As the number of processor cores increase, there is a significant cost to supporting shared memory in hardware. The length of wires (latency, power), number of interfaces between hardware structures, and number of shared bus clients quickly become limiting factors. The extra hardware required typically grows exponentially in terms of its complexity as we attempt to add additional processors. This has slowed the introduction of multicore and multiprocessor systems at the low end, and it has limited the number of cores working together in a consistent shared memory system to relatively low numbers because shared buses and coherence protocol overheads become bottlenecks. More relaxed shared memory systems scale better, although in all cases, scaling the number of cores in a shared memory system comes at the cost of complicated and expensive interconnects. Most multicore CPU platforms support shared memory in one form or another. OpenCL supports execution on shared memory devices.

1.6 Message-Passing Communication

An alternative to shared memory is to use a message-passing model. This model uses explicit intercommunication between a set of concurrent tasks that need to share data during computation. Multiple tasks can reside on the same physical device and/or across an arbitrary number of devices. Tasks exchange data through communications by sending and receiving explicit messages. Data transfer usually requires complementary operations to be performed by each process. For example, a send operation must have a matching receive operation.

From a programming perspective, message-passing implementations commonly comprise a library of hardware-independent routines for sending and receiving messages. The programmer is responsible for explicitly managing communication between tasks. Historically, a variety of message-passing libraries have been available since the 1980s. The Message Passing Interface (MPI) library is currently the most popular message-passing middleware [2]. Different implementations of the MPI library differ substantially from each other, making it difficult for programmers to develop performance-portable applications.

1.7 Different Grains of Parallelism

Whether we are using shared memory with threads, or explicit message passing, we can also vary the size (i.e. the grain) of the parallel unit of execution. The parallel unit of execution simply refers to the amount of independent work done by each executing thread. In discussion of parallel computing, granularity is a measure of the ratio of computation to communication.

The grain of parallelism is constrained by the inherent characteristics of the algorithms constituting the application. It is important that the parallel programmer select the right granularity to reap the full benefits of the underlying platform, because choosing the right grain size can help to expose additional degrees of parallelism. Sometimes the selection of granularity is referred to as chunking, determining the amount of data to assign to each task. Selecting the right chunk size can help provide further acceleration on parallel hardware. The following is a list of the trade-offs that factor into this key parallel programming attribute:

Chunking using fine-grained parallelism with a large number of independent tasks needs to consider the following:

 Compute intensity needs to be moderate so that each independent unit of parallelism has sufficient work to do.

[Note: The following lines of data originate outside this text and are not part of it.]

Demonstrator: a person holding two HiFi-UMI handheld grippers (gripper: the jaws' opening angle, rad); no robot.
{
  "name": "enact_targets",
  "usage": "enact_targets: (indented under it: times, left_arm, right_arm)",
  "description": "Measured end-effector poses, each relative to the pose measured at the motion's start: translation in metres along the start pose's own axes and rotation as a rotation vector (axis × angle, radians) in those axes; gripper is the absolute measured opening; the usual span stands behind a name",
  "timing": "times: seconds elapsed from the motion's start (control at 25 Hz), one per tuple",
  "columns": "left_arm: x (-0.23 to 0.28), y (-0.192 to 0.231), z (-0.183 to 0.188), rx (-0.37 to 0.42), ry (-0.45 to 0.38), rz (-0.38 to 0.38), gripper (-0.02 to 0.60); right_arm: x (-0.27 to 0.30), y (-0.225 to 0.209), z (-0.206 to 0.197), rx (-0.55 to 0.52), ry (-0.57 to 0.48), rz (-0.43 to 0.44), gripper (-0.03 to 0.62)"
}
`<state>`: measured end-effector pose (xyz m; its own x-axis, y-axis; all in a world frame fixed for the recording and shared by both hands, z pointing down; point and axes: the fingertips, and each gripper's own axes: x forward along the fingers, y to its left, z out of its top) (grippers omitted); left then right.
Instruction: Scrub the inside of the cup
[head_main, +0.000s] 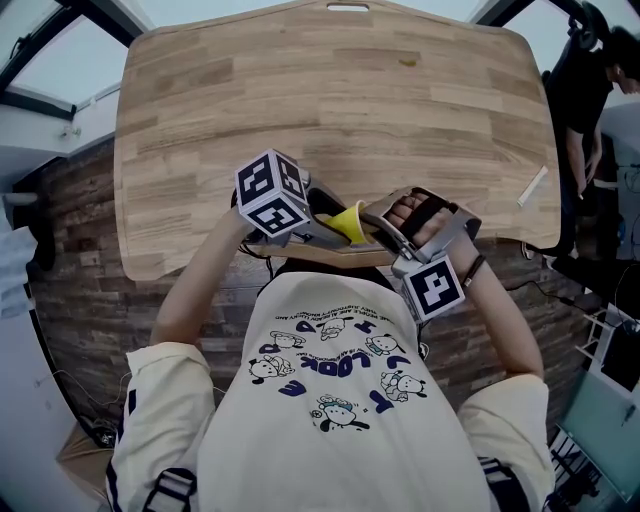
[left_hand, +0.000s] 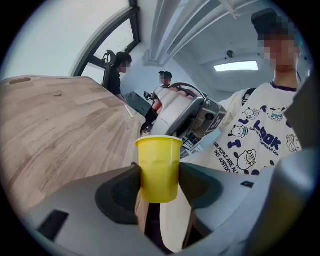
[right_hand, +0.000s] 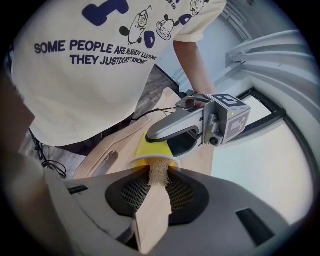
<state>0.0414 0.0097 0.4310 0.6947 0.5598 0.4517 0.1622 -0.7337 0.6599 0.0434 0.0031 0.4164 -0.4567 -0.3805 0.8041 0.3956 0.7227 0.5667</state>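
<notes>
The left gripper (left_hand: 159, 175) has its fingers (left_hand: 120, 192) spread fairly wide and clamped on both sides of the yellow cup (left_hand: 159, 155), over the desk's (head_main: 330, 100) near edge. The right gripper's (right_hand: 159, 181) fingers (right_hand: 186, 194) are partly closed, pinching a wooden-handled brush (right_hand: 152, 215) whose bristles meet the cup's mouth.
</notes>
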Motion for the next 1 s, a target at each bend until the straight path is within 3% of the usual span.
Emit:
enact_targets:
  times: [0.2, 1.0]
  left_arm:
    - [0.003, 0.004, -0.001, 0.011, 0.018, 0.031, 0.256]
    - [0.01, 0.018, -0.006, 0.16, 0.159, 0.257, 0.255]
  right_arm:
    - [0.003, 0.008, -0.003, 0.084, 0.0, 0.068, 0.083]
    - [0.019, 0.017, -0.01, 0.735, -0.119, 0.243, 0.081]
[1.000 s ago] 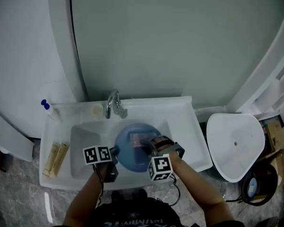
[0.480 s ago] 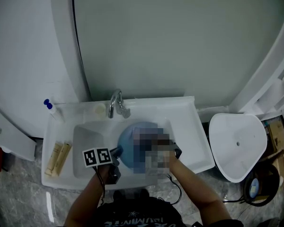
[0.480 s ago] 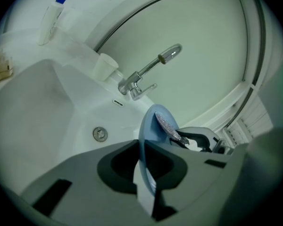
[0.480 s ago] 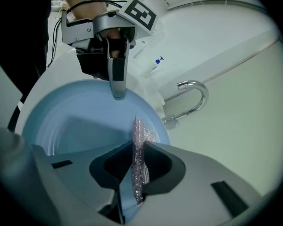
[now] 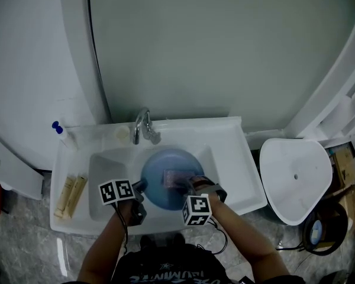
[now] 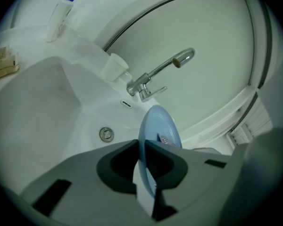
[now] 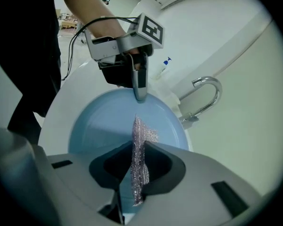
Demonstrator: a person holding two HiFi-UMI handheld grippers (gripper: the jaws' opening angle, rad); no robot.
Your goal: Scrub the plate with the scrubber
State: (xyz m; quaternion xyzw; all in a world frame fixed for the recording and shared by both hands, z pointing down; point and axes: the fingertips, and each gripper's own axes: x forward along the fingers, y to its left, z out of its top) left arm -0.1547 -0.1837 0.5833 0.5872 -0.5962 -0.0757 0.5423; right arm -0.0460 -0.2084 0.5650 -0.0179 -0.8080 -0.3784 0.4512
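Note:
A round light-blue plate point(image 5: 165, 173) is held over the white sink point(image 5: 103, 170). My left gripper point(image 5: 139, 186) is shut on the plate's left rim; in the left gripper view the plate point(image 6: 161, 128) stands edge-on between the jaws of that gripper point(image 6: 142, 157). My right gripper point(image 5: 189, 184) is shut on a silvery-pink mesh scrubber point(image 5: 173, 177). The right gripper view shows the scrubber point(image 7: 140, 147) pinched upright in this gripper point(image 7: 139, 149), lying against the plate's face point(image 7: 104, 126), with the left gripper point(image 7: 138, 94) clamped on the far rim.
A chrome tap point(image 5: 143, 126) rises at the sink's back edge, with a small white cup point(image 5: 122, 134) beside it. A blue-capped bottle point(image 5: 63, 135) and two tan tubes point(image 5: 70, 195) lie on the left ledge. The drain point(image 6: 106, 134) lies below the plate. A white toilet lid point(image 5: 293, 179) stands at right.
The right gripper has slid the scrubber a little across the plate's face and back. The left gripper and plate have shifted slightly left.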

 The cost of communication needs to be low so that each independent unit of parallelism can execute independently.

 Workload scheduling is important in fine-grained parallelism owing to the large number of independent tasks that can execute in parallel. The flexibility provided by an effective workload scheduler can and achieve load balance when a large number of tasks are being executed.

Chunking using coarse-grained parallelism needs to consider the following:

 Compute intensity needs to be higher than in the fine-grained case since there are fewer tasks that will execute independently.

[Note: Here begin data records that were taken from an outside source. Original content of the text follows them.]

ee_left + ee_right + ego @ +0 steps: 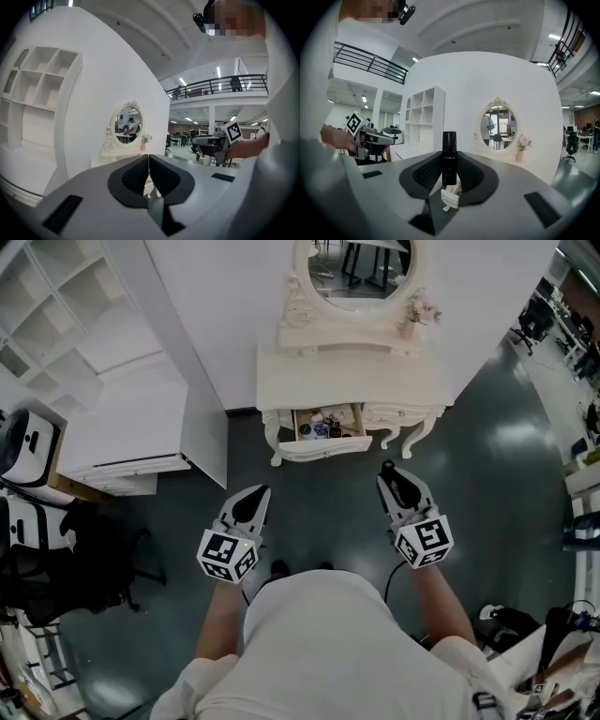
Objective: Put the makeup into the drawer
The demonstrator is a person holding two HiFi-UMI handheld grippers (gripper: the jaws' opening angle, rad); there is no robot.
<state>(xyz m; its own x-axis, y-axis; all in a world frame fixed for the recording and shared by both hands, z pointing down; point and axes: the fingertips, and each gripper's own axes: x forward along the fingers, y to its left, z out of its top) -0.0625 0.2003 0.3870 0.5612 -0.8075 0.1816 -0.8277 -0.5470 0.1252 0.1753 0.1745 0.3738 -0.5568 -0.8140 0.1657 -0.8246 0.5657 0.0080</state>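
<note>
White room: makeup tube (449, 157) upright, clamped between right fingers (425, 173).

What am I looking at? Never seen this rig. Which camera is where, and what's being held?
There is no robot here: a person carries a hand-held gripper in each hand. The head view comes from a camera on their head and looks down over the floor toward a white dressing table with an oval mirror. Its top looks nearly bare apart from a small vase of flowers. Its drawer stands open with small items inside. The other two views ride on the grippers and look along their jaws. The left hand-held gripper is shut and empty. The right hand-held gripper is clamped on a black makeup tube, which stands upright.
</note>
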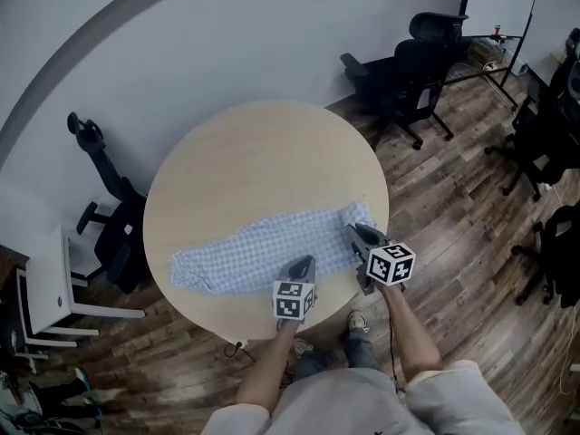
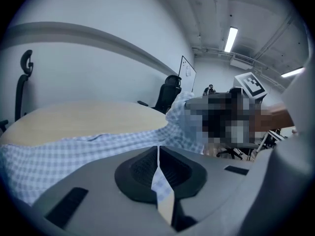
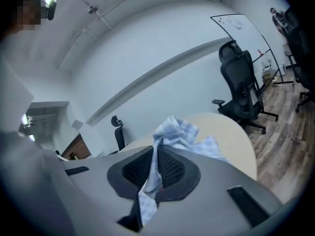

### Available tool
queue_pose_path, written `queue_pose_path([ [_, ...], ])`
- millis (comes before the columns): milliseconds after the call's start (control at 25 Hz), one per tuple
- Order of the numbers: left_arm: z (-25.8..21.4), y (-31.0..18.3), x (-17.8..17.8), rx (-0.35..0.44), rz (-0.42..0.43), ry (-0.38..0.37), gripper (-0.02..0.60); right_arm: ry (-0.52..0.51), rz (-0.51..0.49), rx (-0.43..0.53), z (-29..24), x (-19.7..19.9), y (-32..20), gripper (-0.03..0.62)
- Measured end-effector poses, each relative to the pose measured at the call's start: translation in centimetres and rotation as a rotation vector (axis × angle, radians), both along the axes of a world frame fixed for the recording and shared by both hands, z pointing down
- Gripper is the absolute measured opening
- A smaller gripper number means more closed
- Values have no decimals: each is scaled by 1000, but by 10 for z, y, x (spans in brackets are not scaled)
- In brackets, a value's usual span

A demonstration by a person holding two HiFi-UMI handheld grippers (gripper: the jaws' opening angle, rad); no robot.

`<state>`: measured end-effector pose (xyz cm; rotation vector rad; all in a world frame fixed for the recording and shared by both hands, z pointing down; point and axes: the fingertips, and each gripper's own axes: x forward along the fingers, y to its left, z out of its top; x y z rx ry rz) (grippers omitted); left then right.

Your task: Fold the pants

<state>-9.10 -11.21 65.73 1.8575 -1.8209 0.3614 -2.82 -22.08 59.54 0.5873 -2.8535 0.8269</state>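
Note:
Light blue checked pants [image 1: 263, 247] lie stretched across the near half of the round wooden table [image 1: 254, 152]. My left gripper [image 1: 302, 264] is shut on the near edge of the pants [image 2: 74, 149] around their middle; a strip of cloth sticks out between its jaws. My right gripper [image 1: 355, 234] is shut on the right end of the pants [image 3: 174, 132], which is lifted and bunched above the table [image 3: 236, 132]. In the left gripper view the right gripper [image 2: 236, 107] shows at the right, holding the raised cloth.
Black office chairs [image 1: 412, 71] stand beyond the table at the right, another chair [image 1: 109, 207] stands at its left. A white cabinet [image 1: 45, 288] is at the lower left. The table's near edge is close to my body.

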Motion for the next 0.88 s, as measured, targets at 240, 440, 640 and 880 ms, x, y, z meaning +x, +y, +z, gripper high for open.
queue_pose_path([
  [240, -2, 80, -81, -6, -145, -2, 32, 101, -185, 16, 24, -111, 89, 44],
  [440, 11, 137, -130, -39, -238, 13, 32, 268, -331, -39, 91, -167, 159, 134],
  [640, 21, 157, -146, -52, -270, 32, 32, 346, -366, -64, 123, -176, 180, 217],
  [880, 20, 133, -124, -37, -209, 39, 32, 333, -385, -4, 100, -167, 179, 262],
])
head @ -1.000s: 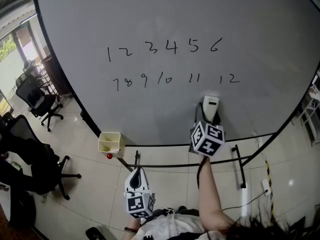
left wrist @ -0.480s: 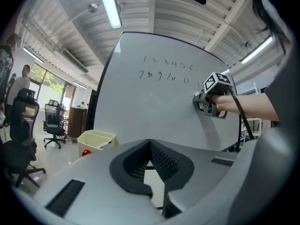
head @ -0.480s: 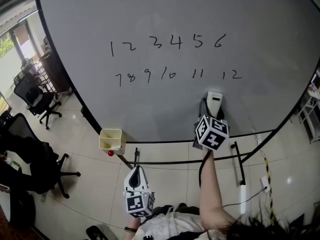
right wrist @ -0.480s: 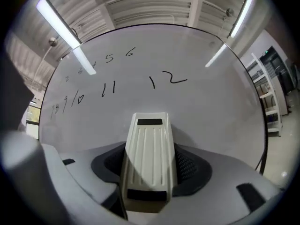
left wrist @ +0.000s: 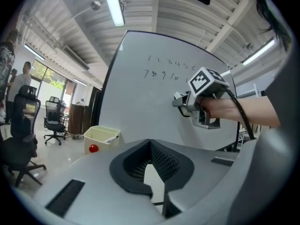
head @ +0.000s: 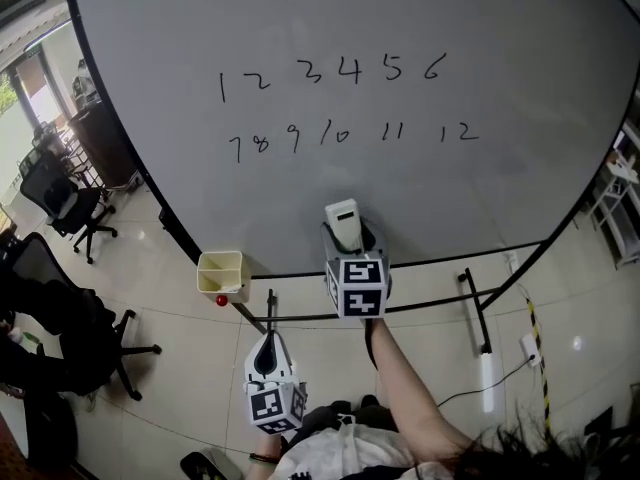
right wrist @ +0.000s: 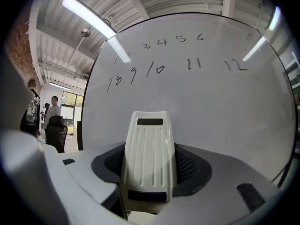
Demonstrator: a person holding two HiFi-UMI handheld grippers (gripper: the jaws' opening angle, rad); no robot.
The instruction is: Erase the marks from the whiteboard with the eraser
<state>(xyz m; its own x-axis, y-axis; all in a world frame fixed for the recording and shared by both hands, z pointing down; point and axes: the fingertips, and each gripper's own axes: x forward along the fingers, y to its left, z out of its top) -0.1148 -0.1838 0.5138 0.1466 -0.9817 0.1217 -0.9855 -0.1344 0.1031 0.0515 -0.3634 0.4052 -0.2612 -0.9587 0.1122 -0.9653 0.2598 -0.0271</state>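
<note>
Cream plastic eraser [right wrist: 149, 153]: clamped upright between the jaws of the right gripper [head: 346, 240], low against the big white board [head: 520, 38]; contact unclear.
Black handwritten numbers [head: 345, 98]: two rows, straight above the eraser, lower row nearer.
Long axis: points up at them.
Left gripper [left wrist: 149, 170]: jaws together, empty, low, well apart.

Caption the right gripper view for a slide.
Right gripper shut on the white eraser, facing the whiteboard with its handwritten numbers not yet erased.
</note>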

 Coarse-grained parallelism would require the developer to identify complete portions of an application that can serve as a task.

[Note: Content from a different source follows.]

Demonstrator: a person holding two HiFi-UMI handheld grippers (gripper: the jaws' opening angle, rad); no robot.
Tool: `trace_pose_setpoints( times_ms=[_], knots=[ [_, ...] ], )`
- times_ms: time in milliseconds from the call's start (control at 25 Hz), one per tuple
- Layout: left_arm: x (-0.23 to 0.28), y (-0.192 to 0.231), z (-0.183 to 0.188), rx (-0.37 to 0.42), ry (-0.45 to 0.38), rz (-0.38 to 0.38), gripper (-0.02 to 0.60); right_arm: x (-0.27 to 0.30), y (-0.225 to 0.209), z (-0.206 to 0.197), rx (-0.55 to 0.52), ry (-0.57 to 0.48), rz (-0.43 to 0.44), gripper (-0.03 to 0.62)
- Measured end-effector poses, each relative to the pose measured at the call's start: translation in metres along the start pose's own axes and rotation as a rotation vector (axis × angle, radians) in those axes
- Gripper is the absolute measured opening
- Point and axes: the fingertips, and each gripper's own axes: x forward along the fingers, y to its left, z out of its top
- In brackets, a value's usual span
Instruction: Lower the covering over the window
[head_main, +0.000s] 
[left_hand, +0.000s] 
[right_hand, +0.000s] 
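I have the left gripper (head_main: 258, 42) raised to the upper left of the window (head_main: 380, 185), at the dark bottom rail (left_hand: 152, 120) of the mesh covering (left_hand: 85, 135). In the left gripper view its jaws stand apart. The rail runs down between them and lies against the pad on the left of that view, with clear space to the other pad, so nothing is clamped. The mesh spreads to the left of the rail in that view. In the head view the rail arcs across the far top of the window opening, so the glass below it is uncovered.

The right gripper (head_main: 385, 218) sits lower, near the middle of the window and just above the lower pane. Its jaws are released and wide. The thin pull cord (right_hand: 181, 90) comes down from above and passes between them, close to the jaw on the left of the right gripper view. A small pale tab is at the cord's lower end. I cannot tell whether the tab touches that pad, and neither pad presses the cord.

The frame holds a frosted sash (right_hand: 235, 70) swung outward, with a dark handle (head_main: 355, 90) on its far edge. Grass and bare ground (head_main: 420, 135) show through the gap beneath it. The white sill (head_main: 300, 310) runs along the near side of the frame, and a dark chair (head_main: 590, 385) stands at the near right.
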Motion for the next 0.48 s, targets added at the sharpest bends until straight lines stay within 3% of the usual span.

Given these trade-offs, which granularity will lead to the best implementation? The most efficient granularity is dependent on the algorithm and the hardware environment in which it is run. In most cases, if the overhead associated with communication and synchronization is high relative to the amount of the computation in the task at hand, it will generally be advantageous to work at a coarser granularity as this will limit the overhead of communication and scheduling. Fine-grained parallelism can help reduce overhead due to load imbalance and memory delays (this is particularly true on a GPU, which depends on zero-overhead fine-grained thread switching to hide memory latencies).

If we have a computation that involves performing the same set of operations over a large amount of data, we can treat the data as a vector, and perform the same operation over multiple data inputs, generating multiple data outputs in a single vector operation. This grain of processing allows us to utilize a single instruction, multiple data (SIMD) style of operation, and typically leverages parallel hardware to perform the operation on different input data, in parallel. This grain of parallelism uses the size of the vector or the width of the SIMD unit to obtain execution speedup.

In the attempt to find the best computing grain, why not just issue copies of the same program to the available processing elements or nodes, relaxing the ordering between the execution of these copies so that they can run efficiently on a shared system with many processors? While an SIMD model has similarities to a single program, multiple data (SPMD) model, an SPMD model does not limit synchronization to instruction boundaries as does an SIMD model, and instead allows copies of the task or kernel to be run concurrently.

1.7.1 Data Sharing and Synchronization

A key factor to consider when developing heterogeneous software is the amount of data sharing that is inherent in a single task or across multiple tasks. Consider the case in which two tasks run that do not share any data. As long as the runtime system or operating system has access to adequate execution resources, the two tasks can be run concurrently or even in parallel. If halfway through the execution of the first task, the first task generates a result that was subsequently required by the second task, then we would have to introduce some form of synchronization into the system, and parallel execution—at least across the synchronization point—becomes more challenging.

When one is writing concurrent software, data sharing and synchronization play a critical role. Examples of data sharing in concurrent programs include the following:

 The input of a task is dependent on the result of another task—for example, in a producer-consumer or pipeline execution model.

 When intermediate results are combined together (e.g. as part of a reduction, as in our word search example shown in Figure 1.5).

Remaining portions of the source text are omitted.